I think Tennessee will blow out the Gators, but I'm not confident enough to say by how much. I also think that if (hell gets below 0 degrees, and) I am wrong, it will be a blowout the other way.
 
#38
#38
I was a little later with today's myth.....

Claim: Serena Williams announced she'd "stopped dating black guys" because "a white man is the only real choice for a successful black female."

Interview with Serena Williams

Interviewer - Ms. Williams we are all interested in your new boyfriend.

Serena : There is no new boyfriend. I stopped playing with boys when I stopped dating black guys. I have a new man in my life and yes, he's white.

Interviewer - So you prefer to date white men instead of black guys?

Serena : let's be real. If you are a successful black female you only have two choices....date outside of your race or date other successful black females.

Interviewer - Are you saying there are no successful black men to date?

Serena : Of course not but lets face it, if Oprah would date outside of her race she would be married with children now. The state of most black men is so low the only thing you can do is love them. Like a poor homeless dog. You can't expect it to protect you. You can only offer shelter and love and watch as our neighbor's pitbull protects his home and family. I, unlike Oprah, am not forced to stay within those boundaries. I was born into a new generation of black women.

Interviewer - So Oprah is being forced to date Stedman?

Serena : All I can say is when you find a successful black women who is not married and does not have children it is because they refuse to accept the two choices. Some may go as far as marriage to a black guy but they realize divorce is inevitable so they do not have children. Or they have children with one and don't marry in order to preserve their wealth and good credit. Oprah is one of many who silently protests being stuck with such poor choices by refusing to marry and reproduce but you can see how much it hurts her. She's always giving away money to children's charities. I hope she makes the choice to marry a non-black soon so she can have a child of her own.

Interviewer - But you have decided to accept the two choices?

Serena : Yes. I grew up in California around the two extremes of wealth. If I could only get myself to try the bisexual thing I would have been much happier in my relationships. Instead I dated black men. I loved many of them but they were just not suitable for marriage. Many of them were raised by women and had warped mentalities. So I finally had to date outside my race. When I moved to Miami, I accepted my status and dated men on my level.

Interviewer - What do you mean by warped mentalities?

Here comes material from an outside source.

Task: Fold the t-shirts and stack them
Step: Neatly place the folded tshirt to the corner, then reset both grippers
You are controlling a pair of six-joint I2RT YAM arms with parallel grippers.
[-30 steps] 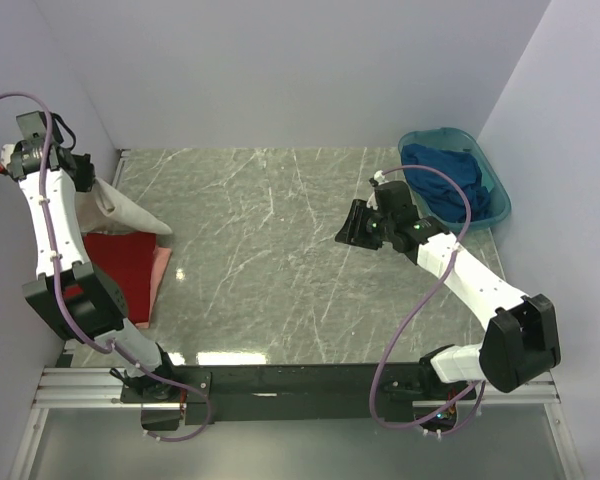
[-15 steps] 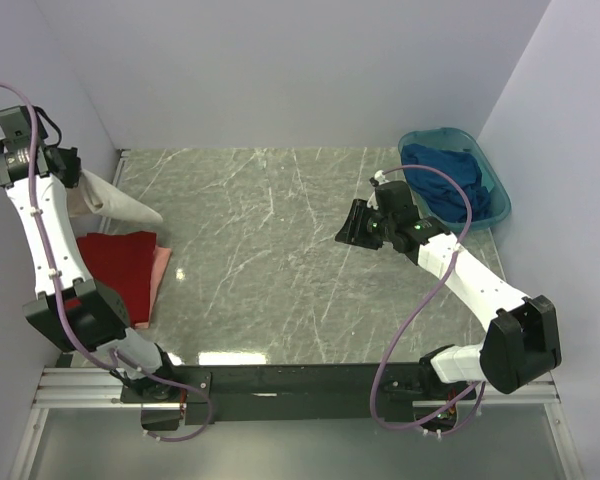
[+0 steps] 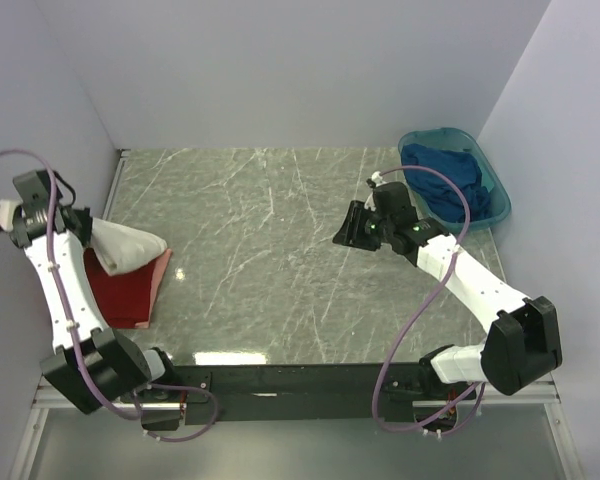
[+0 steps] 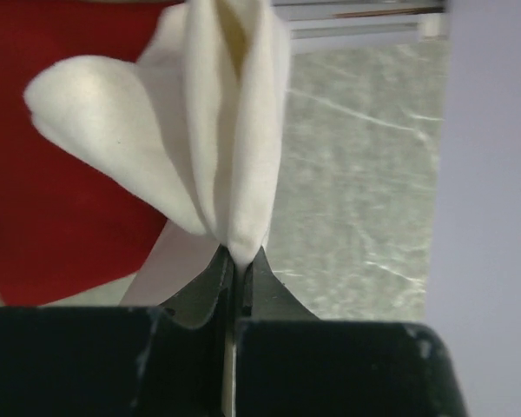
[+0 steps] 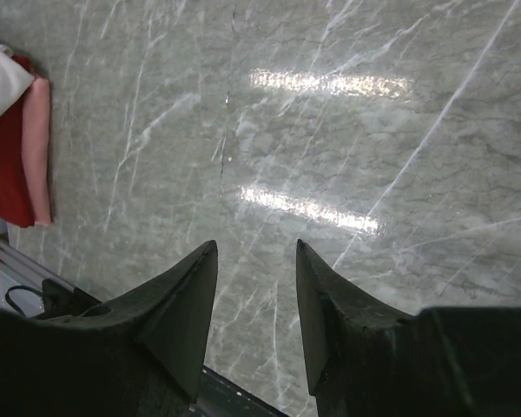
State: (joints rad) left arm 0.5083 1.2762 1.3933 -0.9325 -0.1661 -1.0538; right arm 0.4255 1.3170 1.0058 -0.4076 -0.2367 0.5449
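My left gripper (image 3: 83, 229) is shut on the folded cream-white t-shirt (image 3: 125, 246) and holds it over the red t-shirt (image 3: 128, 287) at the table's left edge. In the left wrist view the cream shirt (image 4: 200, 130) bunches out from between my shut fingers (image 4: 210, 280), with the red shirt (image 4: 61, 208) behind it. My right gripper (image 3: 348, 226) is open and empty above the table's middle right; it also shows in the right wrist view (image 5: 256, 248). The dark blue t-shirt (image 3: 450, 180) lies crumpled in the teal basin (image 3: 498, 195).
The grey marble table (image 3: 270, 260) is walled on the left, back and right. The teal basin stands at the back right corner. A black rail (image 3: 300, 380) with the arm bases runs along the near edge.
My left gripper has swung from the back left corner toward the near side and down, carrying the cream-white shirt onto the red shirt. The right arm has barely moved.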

Serena : Well, where do I begin? Many of them were raised predominantly by women and had this feminine/bisexual complex. Where they wanted to be treated like a female sometimes. For example, I would have the money & they would have the sex. I would teach them things. You know, all the things a woman likes a man to do, I would end up doing for them. Then if we would get into an argument, there would be a role reversal. All of a sudden, they would be the man wanting the respect of a king in his castle. Black men over the years have become less and less of value to black women both rich and poor. I predict in 10 years they will be obsolete. Now they serve little to no function and what little they can do, they don't want to do.

Interviewer - Why 10 years?

Serena : That's when going to a fertility clinic to get impregnated by a sperm donor will become as common and accessible as the flu shot. Women who want sex will do it with whoever they want ( girl, guy, rich, poor, white, black) and go to the bank (the sperm bank) when they are ready to have children. Even those who waited (like Oprah) will have fertilized eggs placed in Vitro. That's the day the secret organization of women is waiting for. The day when men are 100% dis-empowered.

Interviewer - Are you apart of that organization?

Serena : No. They're a mostly white group. Plus that day for black men is practically here already. Black women are already raising 75% of the black population without a man. When fertility clinics become more affordable. Black women will be standing in line. It will be just like plastic surgery. Everyone laughed at Michael Jackson but its becoming so popular now, that even poor blacks are getting work done...mostly breast reductions and liposuction.

Interviewer - So do you want men to be dis-empowered?

Serena : Heck, no! That's why I am with a white man now. I want a man to be a man and I am not going to settle for less just to stay within racial boundaries. A Black man in my position wouldn't do it so why should I. Don't get me wrong, I love black men. My father is black, I have dated black men all my life, and if I have a male child he will be part black. But my husband and I will raise him together so hopefully he will be a worthy choice for a worthy black female. Not the only choice, or "there's nothing better out there so I'll settle for this" choice. When you are successful you want the best. The best food, clothes, places to live etc. I want the best man also.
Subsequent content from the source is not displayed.